◆ Exercise brief ◆
From the listing below, copy each line that holds "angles".

((

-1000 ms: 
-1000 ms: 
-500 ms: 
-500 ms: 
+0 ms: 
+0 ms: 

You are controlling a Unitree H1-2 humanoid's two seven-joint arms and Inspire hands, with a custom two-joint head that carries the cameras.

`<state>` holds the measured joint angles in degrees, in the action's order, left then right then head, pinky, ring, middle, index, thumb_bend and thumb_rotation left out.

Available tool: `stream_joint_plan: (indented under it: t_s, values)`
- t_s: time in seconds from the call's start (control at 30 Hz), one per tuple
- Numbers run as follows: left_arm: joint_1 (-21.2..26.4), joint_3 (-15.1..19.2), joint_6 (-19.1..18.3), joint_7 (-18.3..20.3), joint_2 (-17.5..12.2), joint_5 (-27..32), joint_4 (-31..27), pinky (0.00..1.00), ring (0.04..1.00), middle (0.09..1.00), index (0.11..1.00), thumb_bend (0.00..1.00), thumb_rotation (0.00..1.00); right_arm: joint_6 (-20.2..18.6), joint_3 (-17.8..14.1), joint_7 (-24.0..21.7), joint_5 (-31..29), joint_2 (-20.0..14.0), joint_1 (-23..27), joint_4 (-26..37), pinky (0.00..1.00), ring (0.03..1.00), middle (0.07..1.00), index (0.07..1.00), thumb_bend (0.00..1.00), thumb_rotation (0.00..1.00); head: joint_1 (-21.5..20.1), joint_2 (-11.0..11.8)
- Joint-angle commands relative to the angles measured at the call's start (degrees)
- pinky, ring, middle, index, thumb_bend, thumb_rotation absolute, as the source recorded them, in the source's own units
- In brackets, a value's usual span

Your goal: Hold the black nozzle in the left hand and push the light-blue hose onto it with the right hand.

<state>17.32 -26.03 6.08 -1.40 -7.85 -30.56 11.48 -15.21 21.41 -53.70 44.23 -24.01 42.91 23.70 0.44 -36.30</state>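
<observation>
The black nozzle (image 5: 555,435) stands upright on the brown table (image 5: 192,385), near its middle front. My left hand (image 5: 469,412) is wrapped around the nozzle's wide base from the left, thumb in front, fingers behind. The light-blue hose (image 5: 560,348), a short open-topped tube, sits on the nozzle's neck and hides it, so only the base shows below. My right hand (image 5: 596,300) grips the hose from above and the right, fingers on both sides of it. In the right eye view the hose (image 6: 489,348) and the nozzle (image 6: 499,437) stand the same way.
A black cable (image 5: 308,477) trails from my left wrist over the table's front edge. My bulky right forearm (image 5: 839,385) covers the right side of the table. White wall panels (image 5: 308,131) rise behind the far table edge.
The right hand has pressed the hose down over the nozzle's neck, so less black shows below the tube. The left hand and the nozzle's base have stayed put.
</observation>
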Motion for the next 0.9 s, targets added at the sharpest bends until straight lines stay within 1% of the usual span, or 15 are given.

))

◆ Output ◆
`<state>` holds the measured joint angles in degrees, in the action's order, left then right then head, pinky, ring, middle, index, thumb_bend and thumb_rotation left out.
- Joint-angle commands relative to the angles measured at the call's start (degrees)

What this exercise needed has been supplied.